=== Aim of the task ===
The response must consist of the lines below from the one with "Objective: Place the" through the one with "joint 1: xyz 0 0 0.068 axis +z", exactly as they appear and with both ends kept.

BEGIN Given records

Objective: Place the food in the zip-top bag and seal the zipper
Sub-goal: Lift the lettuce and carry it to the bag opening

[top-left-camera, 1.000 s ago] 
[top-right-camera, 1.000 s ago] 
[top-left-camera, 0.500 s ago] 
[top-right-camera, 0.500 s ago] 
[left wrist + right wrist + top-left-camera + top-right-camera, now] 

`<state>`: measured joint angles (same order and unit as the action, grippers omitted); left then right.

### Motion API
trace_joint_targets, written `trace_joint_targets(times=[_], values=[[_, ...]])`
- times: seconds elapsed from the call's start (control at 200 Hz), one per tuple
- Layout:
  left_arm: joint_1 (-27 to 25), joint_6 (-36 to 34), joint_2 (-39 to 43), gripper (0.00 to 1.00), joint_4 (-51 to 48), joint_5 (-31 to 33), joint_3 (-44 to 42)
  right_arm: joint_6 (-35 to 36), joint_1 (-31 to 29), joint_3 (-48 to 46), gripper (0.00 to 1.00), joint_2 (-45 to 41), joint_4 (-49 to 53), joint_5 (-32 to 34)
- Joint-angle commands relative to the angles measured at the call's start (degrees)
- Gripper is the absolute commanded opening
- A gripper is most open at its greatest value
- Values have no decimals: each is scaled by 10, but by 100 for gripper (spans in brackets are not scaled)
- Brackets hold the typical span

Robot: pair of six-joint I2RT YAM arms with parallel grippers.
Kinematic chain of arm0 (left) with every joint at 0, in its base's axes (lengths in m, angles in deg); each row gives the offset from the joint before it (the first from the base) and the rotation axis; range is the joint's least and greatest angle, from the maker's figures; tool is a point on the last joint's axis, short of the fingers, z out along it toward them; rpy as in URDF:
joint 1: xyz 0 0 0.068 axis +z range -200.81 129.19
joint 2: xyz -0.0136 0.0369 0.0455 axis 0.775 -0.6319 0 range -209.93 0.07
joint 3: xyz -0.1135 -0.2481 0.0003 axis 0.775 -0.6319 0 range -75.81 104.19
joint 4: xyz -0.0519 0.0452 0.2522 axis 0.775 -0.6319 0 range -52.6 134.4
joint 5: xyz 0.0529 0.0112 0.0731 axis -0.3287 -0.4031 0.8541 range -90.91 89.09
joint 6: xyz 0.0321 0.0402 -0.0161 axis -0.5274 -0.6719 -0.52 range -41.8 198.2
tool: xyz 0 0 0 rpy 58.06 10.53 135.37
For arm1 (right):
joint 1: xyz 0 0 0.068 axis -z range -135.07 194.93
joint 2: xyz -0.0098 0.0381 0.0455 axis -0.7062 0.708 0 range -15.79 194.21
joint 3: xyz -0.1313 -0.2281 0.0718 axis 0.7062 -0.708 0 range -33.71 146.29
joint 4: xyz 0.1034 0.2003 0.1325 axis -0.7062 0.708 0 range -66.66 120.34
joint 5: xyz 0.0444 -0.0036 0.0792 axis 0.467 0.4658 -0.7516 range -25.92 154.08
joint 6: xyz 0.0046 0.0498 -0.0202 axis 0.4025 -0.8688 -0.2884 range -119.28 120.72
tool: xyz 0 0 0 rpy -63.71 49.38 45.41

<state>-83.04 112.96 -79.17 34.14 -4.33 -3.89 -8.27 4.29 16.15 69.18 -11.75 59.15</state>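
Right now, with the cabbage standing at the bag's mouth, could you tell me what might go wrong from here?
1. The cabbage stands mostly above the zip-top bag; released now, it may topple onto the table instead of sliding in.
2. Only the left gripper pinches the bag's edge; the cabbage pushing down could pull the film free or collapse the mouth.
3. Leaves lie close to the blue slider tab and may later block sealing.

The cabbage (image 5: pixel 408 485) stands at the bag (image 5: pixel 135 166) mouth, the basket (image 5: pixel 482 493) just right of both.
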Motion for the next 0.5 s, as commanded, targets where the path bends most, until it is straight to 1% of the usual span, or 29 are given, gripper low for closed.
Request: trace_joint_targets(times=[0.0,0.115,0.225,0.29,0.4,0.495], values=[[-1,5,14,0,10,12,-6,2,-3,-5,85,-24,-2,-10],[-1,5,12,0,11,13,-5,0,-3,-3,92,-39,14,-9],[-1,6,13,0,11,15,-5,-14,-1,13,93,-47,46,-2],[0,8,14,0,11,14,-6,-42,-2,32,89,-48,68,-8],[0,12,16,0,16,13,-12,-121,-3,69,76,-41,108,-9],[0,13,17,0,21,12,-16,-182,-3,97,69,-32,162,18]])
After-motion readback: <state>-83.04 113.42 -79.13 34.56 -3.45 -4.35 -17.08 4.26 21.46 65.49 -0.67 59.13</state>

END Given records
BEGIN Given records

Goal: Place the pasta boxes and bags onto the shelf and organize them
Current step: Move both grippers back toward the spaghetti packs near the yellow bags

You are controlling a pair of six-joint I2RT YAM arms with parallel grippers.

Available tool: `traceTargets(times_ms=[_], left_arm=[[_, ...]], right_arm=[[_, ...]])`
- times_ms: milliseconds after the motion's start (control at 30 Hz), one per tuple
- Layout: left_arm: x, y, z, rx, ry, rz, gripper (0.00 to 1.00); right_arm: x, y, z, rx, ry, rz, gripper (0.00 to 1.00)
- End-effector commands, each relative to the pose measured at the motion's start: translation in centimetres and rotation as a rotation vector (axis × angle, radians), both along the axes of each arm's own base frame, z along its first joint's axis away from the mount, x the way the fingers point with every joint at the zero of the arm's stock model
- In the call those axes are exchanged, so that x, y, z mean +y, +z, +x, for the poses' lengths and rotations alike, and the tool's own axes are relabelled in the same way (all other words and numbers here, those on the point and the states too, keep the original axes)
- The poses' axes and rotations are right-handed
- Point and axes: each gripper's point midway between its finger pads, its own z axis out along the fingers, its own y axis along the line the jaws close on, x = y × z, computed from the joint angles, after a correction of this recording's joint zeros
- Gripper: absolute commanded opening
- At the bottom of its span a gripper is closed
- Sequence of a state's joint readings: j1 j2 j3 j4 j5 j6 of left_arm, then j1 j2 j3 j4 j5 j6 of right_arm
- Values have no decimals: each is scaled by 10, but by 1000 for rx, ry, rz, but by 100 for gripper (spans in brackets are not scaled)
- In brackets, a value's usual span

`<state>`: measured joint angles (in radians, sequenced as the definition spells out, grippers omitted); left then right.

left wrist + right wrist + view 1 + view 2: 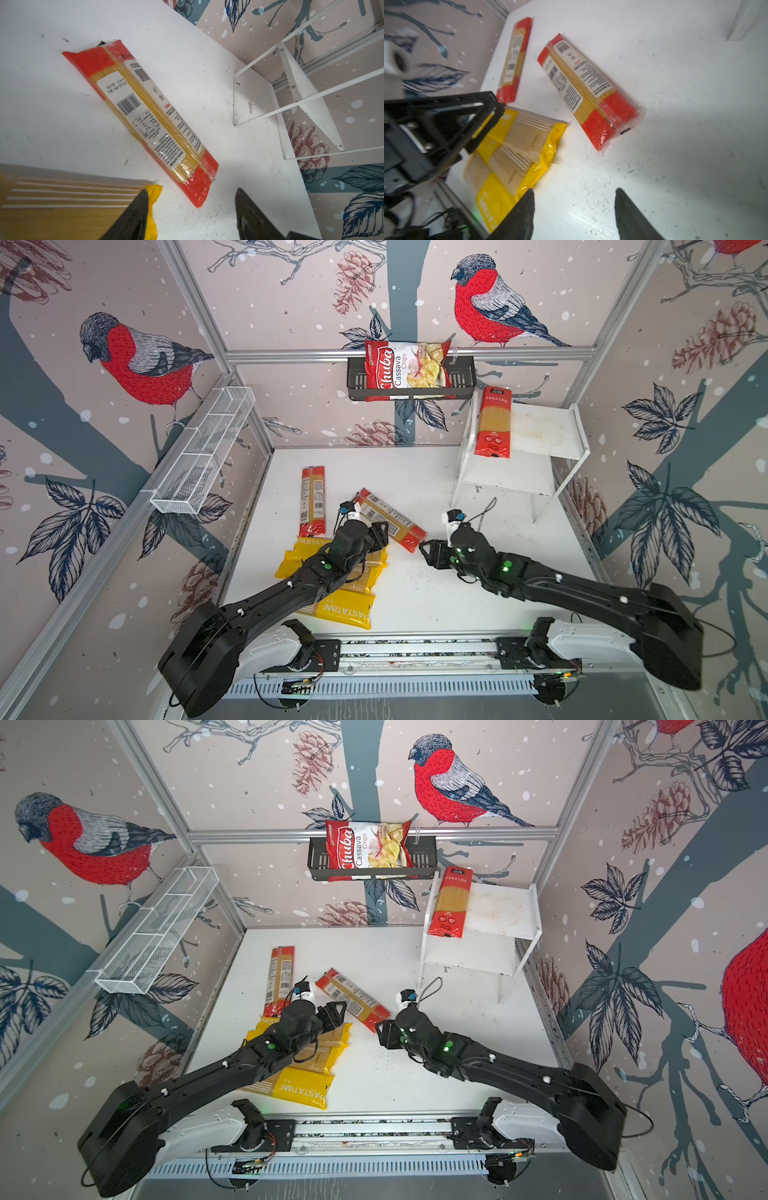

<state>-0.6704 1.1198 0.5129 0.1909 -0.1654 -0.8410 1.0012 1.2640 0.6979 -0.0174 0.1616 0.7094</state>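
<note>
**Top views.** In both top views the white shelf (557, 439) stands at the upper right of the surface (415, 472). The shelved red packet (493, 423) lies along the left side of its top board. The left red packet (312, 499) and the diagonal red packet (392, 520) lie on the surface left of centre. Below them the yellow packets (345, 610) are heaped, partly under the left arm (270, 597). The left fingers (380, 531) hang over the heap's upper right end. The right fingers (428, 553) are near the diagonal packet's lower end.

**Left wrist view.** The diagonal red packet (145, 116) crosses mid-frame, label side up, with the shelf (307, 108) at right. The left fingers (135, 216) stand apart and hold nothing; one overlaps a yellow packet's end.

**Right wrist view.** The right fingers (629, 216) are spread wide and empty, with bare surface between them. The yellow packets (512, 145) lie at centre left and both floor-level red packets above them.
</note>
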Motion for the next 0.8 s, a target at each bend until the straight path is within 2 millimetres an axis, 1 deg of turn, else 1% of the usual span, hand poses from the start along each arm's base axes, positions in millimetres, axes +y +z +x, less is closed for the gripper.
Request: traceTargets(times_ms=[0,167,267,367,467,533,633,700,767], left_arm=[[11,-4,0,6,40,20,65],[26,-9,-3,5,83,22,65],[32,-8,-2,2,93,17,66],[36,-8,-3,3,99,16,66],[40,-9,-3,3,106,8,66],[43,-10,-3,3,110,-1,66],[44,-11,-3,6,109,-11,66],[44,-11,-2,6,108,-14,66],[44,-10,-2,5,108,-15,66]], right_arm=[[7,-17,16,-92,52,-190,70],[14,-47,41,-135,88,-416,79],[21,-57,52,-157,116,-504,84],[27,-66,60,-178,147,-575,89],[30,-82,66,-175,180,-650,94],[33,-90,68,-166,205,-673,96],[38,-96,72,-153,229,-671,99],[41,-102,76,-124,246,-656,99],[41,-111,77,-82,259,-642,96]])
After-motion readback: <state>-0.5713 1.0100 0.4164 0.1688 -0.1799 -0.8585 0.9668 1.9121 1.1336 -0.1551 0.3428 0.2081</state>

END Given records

=== Task solution ===
Objective: Place the food in the zip-top bag and seal the zipper
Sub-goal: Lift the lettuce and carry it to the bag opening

[top-left-camera, 1.000 s ago] 
[top-right-camera, 1.000 s ago] 
[top-left-camera, 0.500 s ago] 
[top-right-camera, 0.500 s ago] 
[left wrist + right wrist + top-left-camera + top-right-camera, now] 

`<state>`: measured joint angles (same order and unit as the action, grippers omitted); left then right.

### Motion API
trace_joint_targets, written `trace_joint_targets(times=[_], values=[[_, ...]])`
- times: seconds elapsed from the call's start (control at 200 Hz), one per tuple
- Layout:
  left_arm: joint_1 (-27 to 25), joint_6 (-36 to 34), joint_2 (-39 to 43), gripper (0.00 to 1.00), joint_4 (-51 to 48), joint_5 (-31 to 33), joint_3 (-44 to 42)
  right_arm: joint_6 (-35 to 36), joint_1 (-31 to 29), joint_3 (-48 to 46), gripper (0.00 to 1.00), joint_2 (-45 to 41), joint_4 (-49 to 53), joint_5 (-32 to 34)
- Joint-angle commands relative to the angles measured at the call's start (degrees)
- Gripper is the absolute commanded opening
- A gripper is most open at its greatest value
- Values have no decimals: each is scaled by 10, but by 100 for gripper (spans in brackets are not scaled)
- Brackets hold the typical span

Robot: pair of six-joint I2RT YAM arms with parallel grippers.
Kinematic chain of arm0 (left) with every joint at 0, in its base's axes (lengths in m, angles in deg); each row gives the offset from the joint before it (the first from the base) and the rotation axis; range is the joint's least and greatest angle, from the maker's figures; tool is a point on the last joint's axis, short of the fingers, z out along it toward them; rpy as in URDF:
joint 1: xyz 0 0 0.068 axis +z range -200.81 129.19

This is the complete answer.